◆ Supplied material:
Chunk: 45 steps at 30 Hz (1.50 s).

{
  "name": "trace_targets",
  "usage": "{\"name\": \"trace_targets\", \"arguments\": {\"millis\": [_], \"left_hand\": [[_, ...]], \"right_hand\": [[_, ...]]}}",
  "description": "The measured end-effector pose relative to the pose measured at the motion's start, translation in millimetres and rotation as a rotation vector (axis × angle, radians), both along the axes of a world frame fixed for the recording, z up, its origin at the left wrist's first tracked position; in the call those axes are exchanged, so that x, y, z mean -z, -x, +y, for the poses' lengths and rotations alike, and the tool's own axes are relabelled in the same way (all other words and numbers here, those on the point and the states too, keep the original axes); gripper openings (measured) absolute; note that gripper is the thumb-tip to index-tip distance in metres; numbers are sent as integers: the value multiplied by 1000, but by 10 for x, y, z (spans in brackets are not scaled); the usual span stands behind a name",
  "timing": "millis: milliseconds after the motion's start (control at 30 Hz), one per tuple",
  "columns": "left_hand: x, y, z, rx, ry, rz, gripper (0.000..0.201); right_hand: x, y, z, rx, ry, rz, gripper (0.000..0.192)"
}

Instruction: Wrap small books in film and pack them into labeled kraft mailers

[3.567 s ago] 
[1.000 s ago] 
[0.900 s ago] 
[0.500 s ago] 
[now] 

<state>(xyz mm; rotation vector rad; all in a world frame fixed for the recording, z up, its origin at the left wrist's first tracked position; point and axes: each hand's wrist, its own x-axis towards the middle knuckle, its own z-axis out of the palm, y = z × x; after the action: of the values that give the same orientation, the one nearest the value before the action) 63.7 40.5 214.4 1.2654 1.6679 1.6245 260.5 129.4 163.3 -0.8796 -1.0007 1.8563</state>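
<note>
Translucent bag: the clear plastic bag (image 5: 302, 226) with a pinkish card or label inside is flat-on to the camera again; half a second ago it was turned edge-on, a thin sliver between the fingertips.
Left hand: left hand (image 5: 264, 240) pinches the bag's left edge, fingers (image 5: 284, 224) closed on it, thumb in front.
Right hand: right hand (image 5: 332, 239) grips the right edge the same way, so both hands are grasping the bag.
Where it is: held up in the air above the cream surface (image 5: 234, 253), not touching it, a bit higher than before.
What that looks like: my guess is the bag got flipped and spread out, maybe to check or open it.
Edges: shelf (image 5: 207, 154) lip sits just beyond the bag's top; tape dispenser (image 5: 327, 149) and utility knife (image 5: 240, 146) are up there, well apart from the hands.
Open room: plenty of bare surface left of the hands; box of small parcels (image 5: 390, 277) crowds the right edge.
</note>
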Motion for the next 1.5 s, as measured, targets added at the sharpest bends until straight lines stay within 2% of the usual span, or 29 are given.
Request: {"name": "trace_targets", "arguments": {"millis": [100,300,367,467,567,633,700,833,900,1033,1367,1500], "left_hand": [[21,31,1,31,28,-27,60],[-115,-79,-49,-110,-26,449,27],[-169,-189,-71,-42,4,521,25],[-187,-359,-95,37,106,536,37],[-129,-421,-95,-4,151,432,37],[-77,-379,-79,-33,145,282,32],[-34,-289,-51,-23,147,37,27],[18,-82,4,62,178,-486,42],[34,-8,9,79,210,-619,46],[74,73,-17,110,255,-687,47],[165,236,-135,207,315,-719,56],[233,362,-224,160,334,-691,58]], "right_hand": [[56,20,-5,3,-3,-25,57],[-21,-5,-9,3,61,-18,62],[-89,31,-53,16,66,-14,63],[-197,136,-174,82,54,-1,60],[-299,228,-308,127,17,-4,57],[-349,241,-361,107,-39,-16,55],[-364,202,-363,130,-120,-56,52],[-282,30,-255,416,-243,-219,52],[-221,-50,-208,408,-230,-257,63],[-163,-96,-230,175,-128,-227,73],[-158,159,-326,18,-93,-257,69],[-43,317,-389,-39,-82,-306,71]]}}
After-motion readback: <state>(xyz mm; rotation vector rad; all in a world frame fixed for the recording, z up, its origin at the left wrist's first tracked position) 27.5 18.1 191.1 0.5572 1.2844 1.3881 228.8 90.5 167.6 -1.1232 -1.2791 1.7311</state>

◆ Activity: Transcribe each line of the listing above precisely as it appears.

◆ Answer to this task:
Chunk: 45 steps at 30 Hz (1.50 s).

{
  "name": "trace_targets",
  "usage": "{\"name\": \"trace_targets\", \"arguments\": {\"millis\": [_], \"left_hand\": [[_, ...]], \"right_hand\": [[_, ...]]}}",
  "description": "The measured end-effector pose relative to the pose measured at the motion's start, translation in millimetres and rotation as a rotation vector (axis × angle, radians), both along the axes of a world frame fixed for the recording, z up, its origin at the left wrist's first tracked position; in the call those axes are exchanged, so that x, y, z mean -z, -x, +y, for the poses' lengths and rotations alike, and the tool's own axes are relabelled in the same way (all other words and numbers here, those on the point and the states too, keep the original axes); gripper openings (measured) absolute; note that gripper is the thumb-tip to index-tip distance in metres; numbers are sent as integers: the value multiplied by 1000, but by 10 for x, y, z (spans in brackets are not scaled); the usual span stands behind a name",
  "timing": "millis: milliseconds after the motion's start (control at 30 Hz), one per tuple",
  "columns": "left_hand: x, y, z, rx, ry, rz, gripper (0.000..0.201); right_hand: x, y, z, rx, ry, rz, gripper (0.000..0.192)"
}

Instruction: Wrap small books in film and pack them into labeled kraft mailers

[3.567 s ago] 
[1.000 s ago] 
[0.900 s ago] 
[0.500 s ago] 
[now] 

<state>(xyz mm; rotation vector rad; all in a world frame fixed for the recording, z up, its origin at the left wrist's first tracked position; point and axes: each hand's wrist, its own x-axis towards the middle knuckle, its own z-axis out of the palm, y = z × x; after the action: of the values that give the same orientation, the one nearest the value before the action) 63.7 40.5 214.4 1.2654 1.6679 1.6245 260.5 129.4 163.3 -0.8796 -1.0007 1.8563</state>
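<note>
Translucent bag: the clear plastic bag (image 5: 302, 226) with a pinkish card or label inside is flat-on to the camera again; half a second ago it was turned edge-on, a thin sliver between the fingertips.
Left hand: left hand (image 5: 264, 240) pinches the bag's left edge, fingers (image 5: 284, 224) closed on it, thumb in front.
Right hand: right hand (image 5: 332, 239) grips the right edge the same way, so both hands are grasping the bag.
Where it is: held up in the air above the cream surface (image 5: 234, 253), not touching it, a bit higher than before.
What that looks like: my guess is the bag got flipped and spread out, maybe to check or open it.
Edges: shelf (image 5: 207, 154) lip sits just beyond the bag's top; tape dispenser (image 5: 327, 149) and utility knife (image 5: 240, 146) are up there, well apart from the hands.
Open room: plenty of bare surface left of the hands; box of small parcels (image 5: 390, 277) crowds the right edge.
</note>
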Motion for the next 1.5 s, as measured, targets added at the sharpest bends until straight lines stay within 2% of the usual span, or 29 are given.
Request: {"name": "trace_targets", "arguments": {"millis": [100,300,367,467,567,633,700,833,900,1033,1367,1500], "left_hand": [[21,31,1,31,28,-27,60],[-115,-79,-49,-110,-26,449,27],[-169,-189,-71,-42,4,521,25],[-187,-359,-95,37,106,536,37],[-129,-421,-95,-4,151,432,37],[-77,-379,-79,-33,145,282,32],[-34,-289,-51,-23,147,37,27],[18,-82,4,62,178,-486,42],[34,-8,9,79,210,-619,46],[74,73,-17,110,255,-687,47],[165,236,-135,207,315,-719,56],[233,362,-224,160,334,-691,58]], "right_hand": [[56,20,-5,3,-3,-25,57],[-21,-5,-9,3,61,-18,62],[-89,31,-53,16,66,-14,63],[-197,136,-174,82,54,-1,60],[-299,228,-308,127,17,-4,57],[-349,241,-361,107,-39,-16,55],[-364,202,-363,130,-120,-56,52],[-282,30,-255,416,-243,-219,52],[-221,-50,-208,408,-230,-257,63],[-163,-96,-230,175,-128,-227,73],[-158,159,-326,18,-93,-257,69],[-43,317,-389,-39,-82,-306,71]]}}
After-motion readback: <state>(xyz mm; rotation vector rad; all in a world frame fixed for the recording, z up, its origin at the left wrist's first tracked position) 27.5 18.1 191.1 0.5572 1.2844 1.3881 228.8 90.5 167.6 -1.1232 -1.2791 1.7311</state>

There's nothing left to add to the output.